# Aim of the task:
Beginning with the line that contains "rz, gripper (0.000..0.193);", retype the entries below exactly, ending with the line that contains "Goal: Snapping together". Leave out any pictures.

Records from a collection:
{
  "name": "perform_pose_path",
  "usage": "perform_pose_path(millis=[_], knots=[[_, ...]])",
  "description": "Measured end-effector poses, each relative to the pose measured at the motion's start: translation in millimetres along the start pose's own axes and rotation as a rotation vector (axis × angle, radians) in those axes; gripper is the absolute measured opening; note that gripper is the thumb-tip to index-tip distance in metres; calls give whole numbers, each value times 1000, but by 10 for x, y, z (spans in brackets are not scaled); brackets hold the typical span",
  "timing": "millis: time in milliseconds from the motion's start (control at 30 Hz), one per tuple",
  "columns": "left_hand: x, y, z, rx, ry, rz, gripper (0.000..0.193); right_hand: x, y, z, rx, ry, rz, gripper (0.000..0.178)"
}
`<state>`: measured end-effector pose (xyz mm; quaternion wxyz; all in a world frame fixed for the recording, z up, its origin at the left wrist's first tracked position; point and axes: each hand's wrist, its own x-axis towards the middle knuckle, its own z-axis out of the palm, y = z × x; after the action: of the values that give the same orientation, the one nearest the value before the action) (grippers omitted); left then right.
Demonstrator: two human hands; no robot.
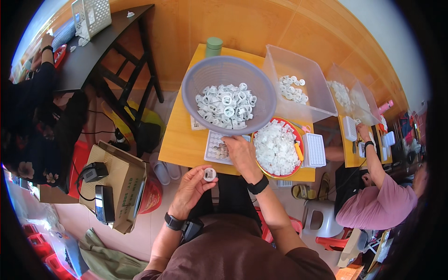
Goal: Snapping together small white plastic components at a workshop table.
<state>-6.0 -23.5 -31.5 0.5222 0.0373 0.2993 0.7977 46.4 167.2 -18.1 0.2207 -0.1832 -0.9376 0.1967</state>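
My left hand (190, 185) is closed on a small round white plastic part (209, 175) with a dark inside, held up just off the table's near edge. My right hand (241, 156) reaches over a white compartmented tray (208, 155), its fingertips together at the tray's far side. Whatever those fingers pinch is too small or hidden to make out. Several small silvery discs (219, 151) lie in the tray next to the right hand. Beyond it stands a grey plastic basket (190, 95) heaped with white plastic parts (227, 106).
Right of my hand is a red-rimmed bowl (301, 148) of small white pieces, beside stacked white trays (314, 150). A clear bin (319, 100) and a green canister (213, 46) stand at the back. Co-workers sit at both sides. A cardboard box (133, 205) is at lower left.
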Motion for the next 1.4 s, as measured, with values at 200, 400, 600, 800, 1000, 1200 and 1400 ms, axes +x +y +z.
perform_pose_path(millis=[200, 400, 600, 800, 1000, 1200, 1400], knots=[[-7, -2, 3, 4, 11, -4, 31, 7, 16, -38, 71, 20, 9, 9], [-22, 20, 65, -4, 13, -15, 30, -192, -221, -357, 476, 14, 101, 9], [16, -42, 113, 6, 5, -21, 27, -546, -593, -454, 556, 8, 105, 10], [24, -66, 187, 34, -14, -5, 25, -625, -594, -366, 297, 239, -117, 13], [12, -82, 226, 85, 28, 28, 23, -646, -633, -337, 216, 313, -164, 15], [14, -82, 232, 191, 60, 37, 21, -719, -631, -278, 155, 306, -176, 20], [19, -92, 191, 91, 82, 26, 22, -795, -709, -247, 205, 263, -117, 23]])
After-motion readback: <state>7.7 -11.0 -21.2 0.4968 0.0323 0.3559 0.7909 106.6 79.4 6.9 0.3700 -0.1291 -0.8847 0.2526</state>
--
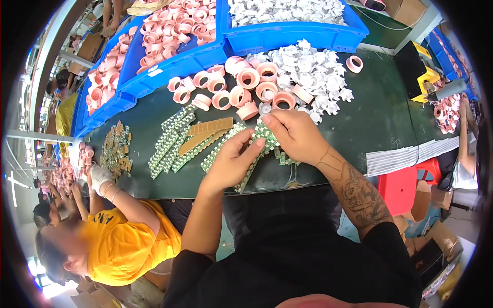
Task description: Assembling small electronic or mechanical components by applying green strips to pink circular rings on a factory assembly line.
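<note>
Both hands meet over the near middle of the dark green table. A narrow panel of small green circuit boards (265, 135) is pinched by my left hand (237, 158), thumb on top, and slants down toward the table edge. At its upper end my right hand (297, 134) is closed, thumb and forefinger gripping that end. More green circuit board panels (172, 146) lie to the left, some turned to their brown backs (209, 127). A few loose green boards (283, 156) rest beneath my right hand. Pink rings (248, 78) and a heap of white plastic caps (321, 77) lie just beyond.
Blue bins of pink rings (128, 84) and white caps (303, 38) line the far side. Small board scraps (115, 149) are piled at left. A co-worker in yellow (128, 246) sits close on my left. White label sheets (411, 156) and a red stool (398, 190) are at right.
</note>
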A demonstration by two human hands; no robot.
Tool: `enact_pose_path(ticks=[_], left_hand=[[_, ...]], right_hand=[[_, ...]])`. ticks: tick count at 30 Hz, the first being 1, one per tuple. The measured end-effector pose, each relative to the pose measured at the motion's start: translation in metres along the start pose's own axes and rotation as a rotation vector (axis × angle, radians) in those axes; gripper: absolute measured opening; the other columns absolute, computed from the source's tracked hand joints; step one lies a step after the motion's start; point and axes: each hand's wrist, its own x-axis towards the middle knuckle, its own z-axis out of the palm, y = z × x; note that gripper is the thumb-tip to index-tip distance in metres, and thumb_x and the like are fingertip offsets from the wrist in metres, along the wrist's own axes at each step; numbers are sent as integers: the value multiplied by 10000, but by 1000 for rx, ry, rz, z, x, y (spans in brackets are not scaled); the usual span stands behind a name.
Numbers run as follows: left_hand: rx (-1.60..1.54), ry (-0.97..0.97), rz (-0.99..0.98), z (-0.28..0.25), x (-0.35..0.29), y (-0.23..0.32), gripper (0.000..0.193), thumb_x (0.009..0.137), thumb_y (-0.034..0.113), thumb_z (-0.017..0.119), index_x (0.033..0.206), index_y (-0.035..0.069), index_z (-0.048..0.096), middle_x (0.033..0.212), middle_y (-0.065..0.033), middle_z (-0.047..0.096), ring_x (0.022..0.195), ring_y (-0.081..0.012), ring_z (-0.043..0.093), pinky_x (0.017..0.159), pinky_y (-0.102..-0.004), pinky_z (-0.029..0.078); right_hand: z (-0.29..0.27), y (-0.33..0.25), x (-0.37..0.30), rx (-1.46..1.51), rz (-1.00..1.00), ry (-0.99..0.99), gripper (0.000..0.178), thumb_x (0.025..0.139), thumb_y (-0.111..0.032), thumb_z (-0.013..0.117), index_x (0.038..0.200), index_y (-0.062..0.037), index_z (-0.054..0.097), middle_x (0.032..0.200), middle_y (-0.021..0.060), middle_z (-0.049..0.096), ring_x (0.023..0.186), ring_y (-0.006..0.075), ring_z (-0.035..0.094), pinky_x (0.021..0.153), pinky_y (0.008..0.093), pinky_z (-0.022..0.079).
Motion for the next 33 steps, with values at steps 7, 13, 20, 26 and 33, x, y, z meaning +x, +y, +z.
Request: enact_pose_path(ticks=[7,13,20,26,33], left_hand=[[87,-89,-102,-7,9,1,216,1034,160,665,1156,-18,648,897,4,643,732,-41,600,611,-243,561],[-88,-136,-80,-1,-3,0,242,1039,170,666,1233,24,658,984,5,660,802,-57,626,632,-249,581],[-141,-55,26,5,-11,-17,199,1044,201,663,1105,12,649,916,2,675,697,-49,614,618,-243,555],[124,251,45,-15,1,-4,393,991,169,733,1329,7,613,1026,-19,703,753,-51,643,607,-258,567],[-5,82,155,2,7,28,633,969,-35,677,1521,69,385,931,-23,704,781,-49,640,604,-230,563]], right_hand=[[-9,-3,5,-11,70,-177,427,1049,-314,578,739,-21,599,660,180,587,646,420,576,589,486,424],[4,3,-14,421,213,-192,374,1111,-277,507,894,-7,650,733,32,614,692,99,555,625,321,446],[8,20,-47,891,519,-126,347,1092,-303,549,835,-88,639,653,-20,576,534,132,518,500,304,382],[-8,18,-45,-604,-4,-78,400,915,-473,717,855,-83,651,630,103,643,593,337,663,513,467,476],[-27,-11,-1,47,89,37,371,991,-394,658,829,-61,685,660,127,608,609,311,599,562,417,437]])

# Solved problem:
  "columns": "left_hand: x, y, z, rx, ry, rz, gripper (0.000..0.193); right_hand: x, y, z, rx, ry, rz, gripper (0.000..0.178)"
}
`<state>`: measured end-effector pose (xyz mm; quaternion wxyz; all in a world frame fixed for the recording, z up, its origin at the left wrist's first tracked position; point and axes: each hand's wrist, its own x-axis towards the middle knuckle, its own z-axis out of the palm, y = z × x; after the action: of the values that give the same orientation, the one nearest the value before the action) (grippers omitted); left then right.
Demonstrator: two human hands; no robot.
Goal: Snapping together small white plastic components at a workshop table.

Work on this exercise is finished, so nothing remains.